4. Trust in yourself, and in others. Nothing frazzles a baby faster than frazzled parents. People told me this all the time before the Gravy Baby was born, and even though they might not be able to read exact emotions, they can sense when their environment is off-kilter. In Sri Lanka, our driver pulled our van off on the side of the road, and seconds later a woman wielding a machete flung the van door wide open. I'd say that my New Parent Danger Gauge rose to about THREAT LEVEL MIDNIGHT before we realized that she was just selling freshly-harvested cashews. I credit the hubby and his ability to react quickly -- but calmly -- to steer the machete away from the Gravy Baby's car seat. His reaction meant that the Gravy Baby broke into a wide grin, and we got some tasty cashews out of the deal.

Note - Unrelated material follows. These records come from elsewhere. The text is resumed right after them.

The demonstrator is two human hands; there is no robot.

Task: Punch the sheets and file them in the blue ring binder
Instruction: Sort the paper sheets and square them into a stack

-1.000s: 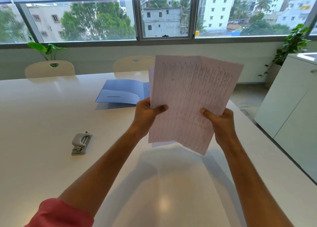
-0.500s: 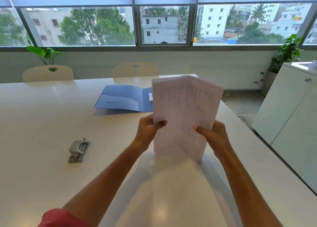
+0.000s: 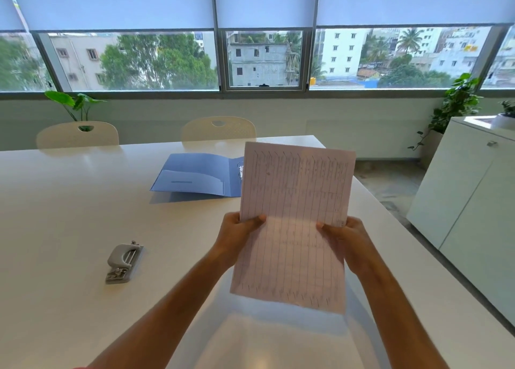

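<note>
Head view: I see left hand (image 3: 237,233) and right hand (image 3: 348,237) each with grip pinching sheets (image 3: 295,215) mid-edge (light, floppy, slide-prone); hold both sides.

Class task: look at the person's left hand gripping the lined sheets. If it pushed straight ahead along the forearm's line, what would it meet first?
Probably the open blue ring binder lying on the white table: the left hand points up-table toward it. Depth is unclear, and the hand is raised, so it might pass above.
</note>
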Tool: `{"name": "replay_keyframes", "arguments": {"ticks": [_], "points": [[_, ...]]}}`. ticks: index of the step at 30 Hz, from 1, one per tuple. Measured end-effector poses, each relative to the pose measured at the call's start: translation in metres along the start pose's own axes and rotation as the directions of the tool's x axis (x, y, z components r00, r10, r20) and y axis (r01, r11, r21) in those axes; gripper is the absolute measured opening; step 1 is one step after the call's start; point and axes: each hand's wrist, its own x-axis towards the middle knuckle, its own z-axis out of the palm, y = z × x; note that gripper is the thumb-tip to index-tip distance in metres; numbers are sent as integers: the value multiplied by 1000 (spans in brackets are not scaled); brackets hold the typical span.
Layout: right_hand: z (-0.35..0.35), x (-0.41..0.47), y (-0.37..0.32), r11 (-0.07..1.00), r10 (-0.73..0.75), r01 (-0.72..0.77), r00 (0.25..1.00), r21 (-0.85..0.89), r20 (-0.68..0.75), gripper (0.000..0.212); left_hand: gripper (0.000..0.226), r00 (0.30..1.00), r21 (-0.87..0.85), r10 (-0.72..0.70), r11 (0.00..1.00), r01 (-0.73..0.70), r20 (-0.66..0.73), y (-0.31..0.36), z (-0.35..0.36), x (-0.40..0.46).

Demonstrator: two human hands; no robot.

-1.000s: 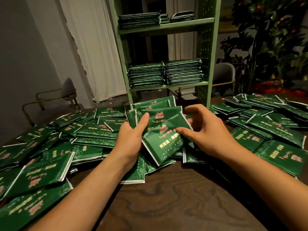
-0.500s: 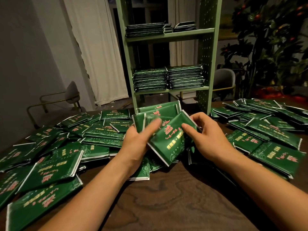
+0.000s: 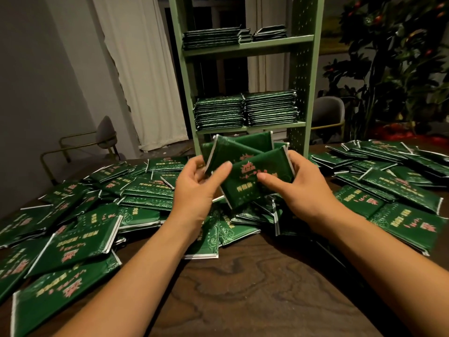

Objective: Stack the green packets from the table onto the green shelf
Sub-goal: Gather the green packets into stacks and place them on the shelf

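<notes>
- A small bundle of green packets sits at the centre of the frame, lifted off the desk and fanned unevenly, not squared up.
- The left hand grips the bundle's left edge, thumb on the front and fingers curled behind.
- The right hand pinches its right side, thumb across the top packet's face.
- A second ago this bundle lay low on the heap, with the right hand only just closing on it; now it is raised toward the green shelf. My reading: gathering is over and carrying starts.
- The packets bear red and gold characters with a red crest, too blurred to read.
- Loose packets cover the desk at left and right, so much of the task remains.
- The shelf, upper centre, holds two tall piles on its lower board and shorter piles above.
</notes>
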Motion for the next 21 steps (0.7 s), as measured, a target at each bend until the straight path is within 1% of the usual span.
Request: {"name": "replay_keyframes", "arguments": {"ticks": [2,3,4,6,8,9,10,11,12,14,16,17,19,21], "points": [[6,4,2,999,1,0,1000,-52,22,30,26,999,31,-11,999,12,-35,2,0,3],[8,5,4,994,11,-5,998,-107,55,32,25,999,47,-30,998,32,-42,0,0,3],[10,5,6,985,22,-7,996,-171,88,36,26,998,60,-45,997,48,-45,-1,0,3],[12,4,8,966,48,-17,992,-257,115,51,34,997,111,-63,992,68,-47,-6,1,1],[10,2,8,955,59,-27,993,-294,100,67,48,995,183,-62,980,75,-80,-11,1,2],[10,1,7,954,62,-30,993,-300,99,69,51,993,211,-60,974,82,-106,-12,2,2],[11,0,5,954,65,-30,992,-299,107,68,47,990,227,-56,970,86,-132,-13,2,2],[11,0,6,953,62,-23,991,-302,121,64,37,988,230,-52,969,85,-148,-13,3,3],[11,0,8,950,60,-15,989,-312,135,57,26,987,231,-51,969,86,-154,-15,2,3],[12,0,8,940,34,20,988,-341,153,37,13,989,207,-36,976,66,-145,-17,2,7],[12,0,7,950,-18,62,990,-307,143,22,9,990,157,6,988,16,-138,-14,2,9],[11,1,6,958,-32,68,991,-280,131,20,9,989,132,30,991,-11,-142,-12,2,10],[10,2,4,971,-4,36,991,-236,134,27,10,987,113,48,993,-30,-155,-10,3,10],[8,3,5,966,50,-4,983,-257,174,52,11,989,134,15,991,5,-149,-11,2,9]]}}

The Gravy Baby sleeping in the bulkhead bassinet during an international flight
5. Give your kid some credit. I cannot tell you the number of hours I have wiled away obsessing and fretting about our upcomign travel plans with the Gravy Baby, no matter how many times or how many places we've been with him. Every time, I end up being surprised and delighted in how amazingly well he adapts to whatever we're doing. Take, for example, this photo, above, which I took while he was asleep on the 14-plus hour flight we took from Taipei to Seattle. He slept for 11 of the 14 hours of this flight in the bassinet attached to the bulkhead of the airplane. Trust me, no one was more amazed at this than the hubby and me. We'd been talking and planning this trip -- our move back to the U.S. -- since the moment the Gravy Baby was born, and I had about 15 pounds of toys littered throughout our carry-on bags in the event I had to entertain him for every single minute of those 14 hours. And in the end, I think we just needed to believe that our little adventurer would handle the trip just fine. Even if he hadn't, having that positive outlook certainly would've helped us weather it that much better.
Certainly by no means is this a comprehensive list, and I'm eager to hear about what lessons you've learned your travels with a young one. Would you do anything differently, and how so?